Work order =
Exact copy, no pictures: output each line below as it stands.

Information shown =
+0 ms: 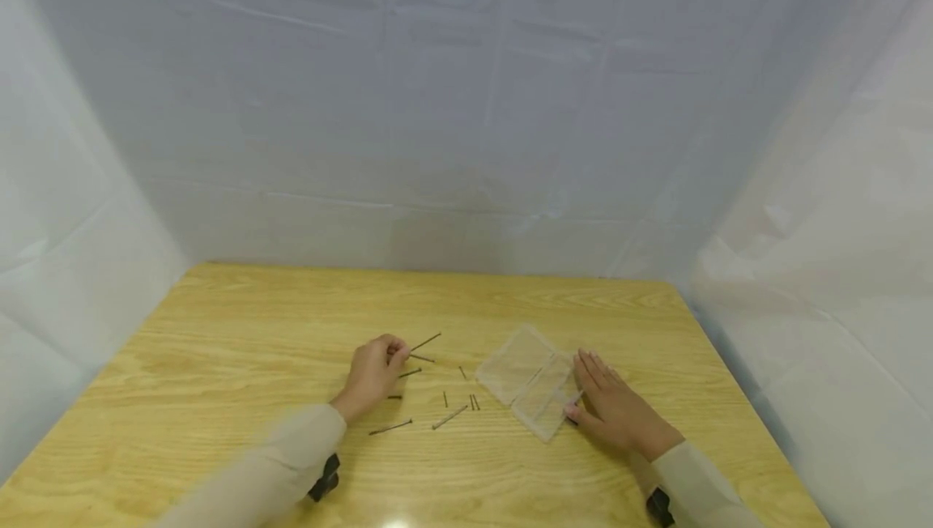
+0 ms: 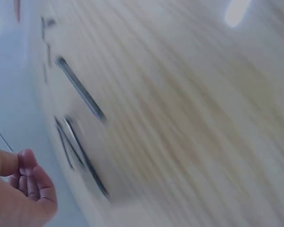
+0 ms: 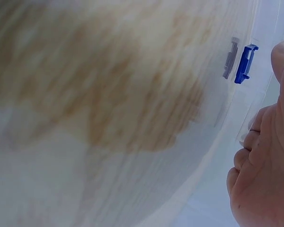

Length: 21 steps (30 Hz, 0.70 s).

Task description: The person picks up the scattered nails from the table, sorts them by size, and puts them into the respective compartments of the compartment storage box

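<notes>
My left hand [image 1: 375, 370] pinches a thin metal nail [image 2: 4, 140] between thumb and fingertips; its head end sticks out past the fingers in the left wrist view. Several other nails lie below and beside this hand, among them a thick long nail [image 1: 449, 417] and another long nail [image 1: 390, 427]. My right hand [image 1: 615, 410] rests along the right side of a clear plastic box [image 1: 508, 366], its fingers extended. The thumb is next to a blue clip [image 3: 246, 64] on the box's edge. Part of the box's right side is hidden under this hand.
Between the left hand and the box lie several short nails [image 1: 474, 402] on the wooden table [image 1: 255, 325]. White sheeting [image 1: 452, 107] stands behind the table and on both sides.
</notes>
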### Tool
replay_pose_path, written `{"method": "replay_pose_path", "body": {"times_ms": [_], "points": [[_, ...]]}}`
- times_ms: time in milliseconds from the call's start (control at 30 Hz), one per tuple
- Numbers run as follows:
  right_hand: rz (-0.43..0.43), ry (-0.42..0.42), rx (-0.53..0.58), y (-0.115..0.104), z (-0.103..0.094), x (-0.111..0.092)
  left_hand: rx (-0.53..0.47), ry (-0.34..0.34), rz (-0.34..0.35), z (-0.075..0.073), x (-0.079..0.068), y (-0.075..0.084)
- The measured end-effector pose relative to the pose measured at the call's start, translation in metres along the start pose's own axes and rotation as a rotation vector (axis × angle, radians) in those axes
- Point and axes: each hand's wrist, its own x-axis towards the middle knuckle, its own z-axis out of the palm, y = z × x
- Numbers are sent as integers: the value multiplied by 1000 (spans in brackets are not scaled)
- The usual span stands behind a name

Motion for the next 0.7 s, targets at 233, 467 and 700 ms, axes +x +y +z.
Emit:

Result =
+0 ms: 
+0 ms: 
+0 ms: 

Length: 21 steps (30 Hz, 0.70 s).

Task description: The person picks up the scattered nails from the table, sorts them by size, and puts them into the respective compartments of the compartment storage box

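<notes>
My left hand [image 1: 375, 370] pinches a thin metal nail [image 2: 4, 140] between thumb and fingertips; its head end sticks out past the fingers in the left wrist view. Several other nails lie below and beside this hand, among them a thick long nail [image 1: 449, 417] and another long nail [image 1: 390, 427]. My right hand [image 1: 615, 410] rests along the right side of a clear plastic box [image 1: 508, 366], its fingers extended. The thumb is next to a blue clip [image 3: 246, 64] on the box's edge. Part of the box's right side is hidden under this hand.
Between the left hand and the box lie several short nails [image 1: 474, 402] on the wooden table [image 1: 255, 325]. White sheeting [image 1: 452, 107] stands behind the table and on both sides.
</notes>
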### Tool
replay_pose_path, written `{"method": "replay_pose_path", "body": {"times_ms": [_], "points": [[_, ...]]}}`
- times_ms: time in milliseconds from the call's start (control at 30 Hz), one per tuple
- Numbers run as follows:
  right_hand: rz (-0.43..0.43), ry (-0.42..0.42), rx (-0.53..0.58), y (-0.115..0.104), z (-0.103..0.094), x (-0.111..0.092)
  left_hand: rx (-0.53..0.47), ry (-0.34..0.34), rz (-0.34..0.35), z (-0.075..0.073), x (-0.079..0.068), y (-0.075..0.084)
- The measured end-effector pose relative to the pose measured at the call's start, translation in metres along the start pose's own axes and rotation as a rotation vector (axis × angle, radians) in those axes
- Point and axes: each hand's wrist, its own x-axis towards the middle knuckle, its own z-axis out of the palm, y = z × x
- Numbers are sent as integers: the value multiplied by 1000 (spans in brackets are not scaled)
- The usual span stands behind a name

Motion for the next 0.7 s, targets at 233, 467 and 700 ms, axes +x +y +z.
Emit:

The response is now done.